> [What the task requires]:
Write the entries out again. Each one must match exactly.

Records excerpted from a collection
* * * *

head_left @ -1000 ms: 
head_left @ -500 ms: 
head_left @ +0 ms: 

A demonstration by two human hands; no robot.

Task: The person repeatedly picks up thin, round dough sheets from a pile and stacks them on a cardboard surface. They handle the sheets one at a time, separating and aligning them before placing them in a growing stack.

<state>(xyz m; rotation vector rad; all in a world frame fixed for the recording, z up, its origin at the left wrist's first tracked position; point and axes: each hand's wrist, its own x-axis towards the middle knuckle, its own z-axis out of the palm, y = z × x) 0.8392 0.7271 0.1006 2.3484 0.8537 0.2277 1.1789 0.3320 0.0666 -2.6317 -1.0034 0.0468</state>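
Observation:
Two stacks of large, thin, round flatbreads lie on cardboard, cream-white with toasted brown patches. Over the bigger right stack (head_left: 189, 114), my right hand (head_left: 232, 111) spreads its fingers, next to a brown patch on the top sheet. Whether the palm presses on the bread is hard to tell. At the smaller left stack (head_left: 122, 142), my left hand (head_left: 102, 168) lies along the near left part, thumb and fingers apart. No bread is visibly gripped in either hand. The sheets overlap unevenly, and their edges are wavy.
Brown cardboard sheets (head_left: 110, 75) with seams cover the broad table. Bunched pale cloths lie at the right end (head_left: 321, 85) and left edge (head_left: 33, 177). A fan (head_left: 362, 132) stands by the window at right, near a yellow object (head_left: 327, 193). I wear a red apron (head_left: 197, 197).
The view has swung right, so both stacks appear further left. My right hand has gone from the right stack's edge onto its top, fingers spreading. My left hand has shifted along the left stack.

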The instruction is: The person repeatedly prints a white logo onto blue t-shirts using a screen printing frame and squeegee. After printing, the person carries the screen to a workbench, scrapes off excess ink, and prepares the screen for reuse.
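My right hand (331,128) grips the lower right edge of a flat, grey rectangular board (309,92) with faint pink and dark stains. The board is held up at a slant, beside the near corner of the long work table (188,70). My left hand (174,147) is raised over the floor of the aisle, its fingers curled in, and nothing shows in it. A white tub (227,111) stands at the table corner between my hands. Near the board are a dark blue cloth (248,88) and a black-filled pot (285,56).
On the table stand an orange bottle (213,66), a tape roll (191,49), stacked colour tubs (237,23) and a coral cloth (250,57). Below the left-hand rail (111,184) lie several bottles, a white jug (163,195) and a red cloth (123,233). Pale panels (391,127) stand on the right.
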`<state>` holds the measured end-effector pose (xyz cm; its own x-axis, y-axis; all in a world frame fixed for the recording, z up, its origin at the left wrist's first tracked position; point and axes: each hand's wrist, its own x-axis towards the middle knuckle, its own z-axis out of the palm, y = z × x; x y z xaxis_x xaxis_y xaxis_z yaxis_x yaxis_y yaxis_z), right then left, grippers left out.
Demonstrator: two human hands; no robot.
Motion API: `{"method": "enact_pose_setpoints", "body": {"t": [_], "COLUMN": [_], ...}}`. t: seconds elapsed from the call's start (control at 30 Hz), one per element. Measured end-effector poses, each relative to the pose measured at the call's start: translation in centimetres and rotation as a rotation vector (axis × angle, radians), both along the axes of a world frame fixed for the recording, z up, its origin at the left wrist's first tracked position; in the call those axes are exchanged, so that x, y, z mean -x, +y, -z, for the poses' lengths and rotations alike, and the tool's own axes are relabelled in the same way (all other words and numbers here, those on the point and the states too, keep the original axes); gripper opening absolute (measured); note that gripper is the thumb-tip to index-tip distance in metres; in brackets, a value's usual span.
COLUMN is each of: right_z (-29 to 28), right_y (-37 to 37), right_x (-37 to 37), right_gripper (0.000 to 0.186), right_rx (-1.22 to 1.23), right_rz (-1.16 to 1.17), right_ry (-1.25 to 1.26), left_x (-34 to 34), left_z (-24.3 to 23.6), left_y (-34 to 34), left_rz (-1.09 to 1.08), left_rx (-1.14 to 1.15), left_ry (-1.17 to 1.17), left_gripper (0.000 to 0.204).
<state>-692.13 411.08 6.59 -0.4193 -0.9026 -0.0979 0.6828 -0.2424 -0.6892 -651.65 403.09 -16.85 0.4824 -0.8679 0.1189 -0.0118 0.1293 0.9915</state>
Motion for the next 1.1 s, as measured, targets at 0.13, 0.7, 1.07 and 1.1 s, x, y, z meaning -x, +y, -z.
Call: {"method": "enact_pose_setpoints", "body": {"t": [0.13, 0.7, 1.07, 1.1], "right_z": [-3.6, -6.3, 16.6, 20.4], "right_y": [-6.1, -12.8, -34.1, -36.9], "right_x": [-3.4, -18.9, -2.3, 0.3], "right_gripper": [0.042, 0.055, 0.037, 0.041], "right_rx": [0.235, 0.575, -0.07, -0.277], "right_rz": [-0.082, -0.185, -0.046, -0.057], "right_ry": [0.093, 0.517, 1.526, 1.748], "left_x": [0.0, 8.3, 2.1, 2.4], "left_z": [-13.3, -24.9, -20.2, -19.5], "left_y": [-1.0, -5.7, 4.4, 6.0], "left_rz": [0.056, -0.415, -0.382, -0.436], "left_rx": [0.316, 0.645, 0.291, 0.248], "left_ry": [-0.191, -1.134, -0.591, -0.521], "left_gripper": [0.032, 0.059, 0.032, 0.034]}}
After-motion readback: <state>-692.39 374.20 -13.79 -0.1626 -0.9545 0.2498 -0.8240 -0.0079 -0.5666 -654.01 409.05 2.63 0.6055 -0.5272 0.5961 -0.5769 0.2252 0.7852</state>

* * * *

> [Worked solution]:
head_left @ -1000 ms: 
head_left @ -500 ms: 
head_left @ +0 ms: 

A demonstration by two human hands; no robot.

Task: The person repeatedly picks up thin, round dough sheets from a pile and stacks them on a cardboard surface. They handle the sheets one at a time, separating and aligning them before placing them in a growing stack.

<state>(xyz m; rotation vector rad; all in a world frame fixed for the recording, z up, its origin at the left wrist's first tracked position; point and axes: each hand's wrist, its own x-axis towards the middle knuckle, its own z-axis out of the palm, y = z × x) 0.8392 0.7271 0.1006 2.3484 0.8537 0.2277 1.1789 0.3320 0.0666 -2.6317 -1.0034 0.0468</state>
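Observation:
Two stacks of large, thin, round flatbreads lie on cardboard, cream-white with toasted brown patches. Over the bigger right stack (head_left: 189, 114), my right hand (head_left: 232, 111) spreads its fingers, next to a brown patch on the top sheet. Whether the palm presses on the bread is hard to tell. At the smaller left stack (head_left: 122, 142), my left hand (head_left: 102, 168) lies along the near left part, thumb and fingers apart. No bread is visibly gripped in either hand. The sheets overlap unevenly, and their edges are wavy.
Brown cardboard sheets (head_left: 110, 75) with seams cover the broad table. Bunched pale cloths lie at the right end (head_left: 321, 85) and left edge (head_left: 33, 177). A fan (head_left: 362, 132) stands by the window at right, near a yellow object (head_left: 327, 193). I wear a red apron (head_left: 197, 197).
The view has swung right, so both stacks appear further left. My right hand has gone from the right stack's edge onto its top, fingers spreading. My left hand has shifted along the left stack.
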
The instruction is: The person repeatedly prints a white logo onto blue t-shirts using a screen printing frame and squeegee. After printing, the person carries the screen to a workbench, scrapes off excess ink, and prepares the screen for reuse.
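My right hand (331,128) grips the lower right edge of a flat, grey rectangular board (309,92) with faint pink and dark stains. The board is held up at a slant, beside the near corner of the long work table (188,70). My left hand (174,147) is raised over the floor of the aisle, its fingers curled in, and nothing shows in it. A white tub (227,111) stands at the table corner between my hands. Near the board are a dark blue cloth (248,88) and a black-filled pot (285,56).
On the table stand an orange bottle (213,66), a tape roll (191,49), stacked colour tubs (237,23) and a coral cloth (250,57). Below the left-hand rail (111,184) lie several bottles, a white jug (163,195) and a red cloth (123,233). Pale panels (391,127) stand on the right.
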`<state>` holds the measured end-effector pose (xyz cm; its own x-axis, y-axis; all in a world frame fixed for the recording, z up, its origin at the left wrist's first tracked position; point and axes: each hand's wrist, its own x-axis towards the middle knuckle, its own z-axis out of the palm, y = z × x; x y z xaxis_x xaxis_y xaxis_z yaxis_x yaxis_y yaxis_z), right then left, grippers left out.
Demonstrator: two human hands; no robot.
Motion API: `{"method": "enact_pose_setpoints", "body": {"t": [_], "COLUMN": [_], ...}}`. t: seconds elapsed from the call's start (control at 30 Hz), one per element. Measured end-effector poses, each relative to the pose measured at the call's start: translation in centimetres and rotation as a rotation vector (axis × angle, radians), both along the axes of a world frame fixed for the recording, z up, its origin at the left wrist's first tracked position; in the call those axes are exchanged, so that x, y, z mean -x, +y, -z, for the poses' lengths and rotations alike, and the tool's own axes are relabelled in the same way (all other words and numbers here, those on the point and the states too, keep the original axes); gripper opening absolute (measured); note that gripper is the thumb-tip to index-tip distance in metres; in brackets, a value's usual span.
COLUMN is each of: right_z (-29 to 28), right_y (-37 to 37), right_x (-37 to 37), right_gripper (0.000 to 0.186), right_rx (-1.22 to 1.23), right_rz (-1.16 to 1.17), right_ry (-1.25 to 1.26), left_x (-34 to 34), left_z (-24.3 to 23.6), left_y (-34 to 34), left_rz (-1.09 to 1.08), left_rx (-1.14 to 1.15), left_ry (-1.17 to 1.17), left_gripper (0.000 to 0.204).
<state>-692.13 411.08 6.59 -0.4193 -0.9026 -0.0979 0.6828 -0.2424 -0.6892 -651.65 403.09 -16.85 0.4824 -0.8679 0.1189 -0.0118 0.1293 0.9915</state>
Motion for the next 1.1 s, as measured, targets at 0.13, 0.7, 1.07 and 1.1 s, x, y, z meaning -x, +y, -z.
Call: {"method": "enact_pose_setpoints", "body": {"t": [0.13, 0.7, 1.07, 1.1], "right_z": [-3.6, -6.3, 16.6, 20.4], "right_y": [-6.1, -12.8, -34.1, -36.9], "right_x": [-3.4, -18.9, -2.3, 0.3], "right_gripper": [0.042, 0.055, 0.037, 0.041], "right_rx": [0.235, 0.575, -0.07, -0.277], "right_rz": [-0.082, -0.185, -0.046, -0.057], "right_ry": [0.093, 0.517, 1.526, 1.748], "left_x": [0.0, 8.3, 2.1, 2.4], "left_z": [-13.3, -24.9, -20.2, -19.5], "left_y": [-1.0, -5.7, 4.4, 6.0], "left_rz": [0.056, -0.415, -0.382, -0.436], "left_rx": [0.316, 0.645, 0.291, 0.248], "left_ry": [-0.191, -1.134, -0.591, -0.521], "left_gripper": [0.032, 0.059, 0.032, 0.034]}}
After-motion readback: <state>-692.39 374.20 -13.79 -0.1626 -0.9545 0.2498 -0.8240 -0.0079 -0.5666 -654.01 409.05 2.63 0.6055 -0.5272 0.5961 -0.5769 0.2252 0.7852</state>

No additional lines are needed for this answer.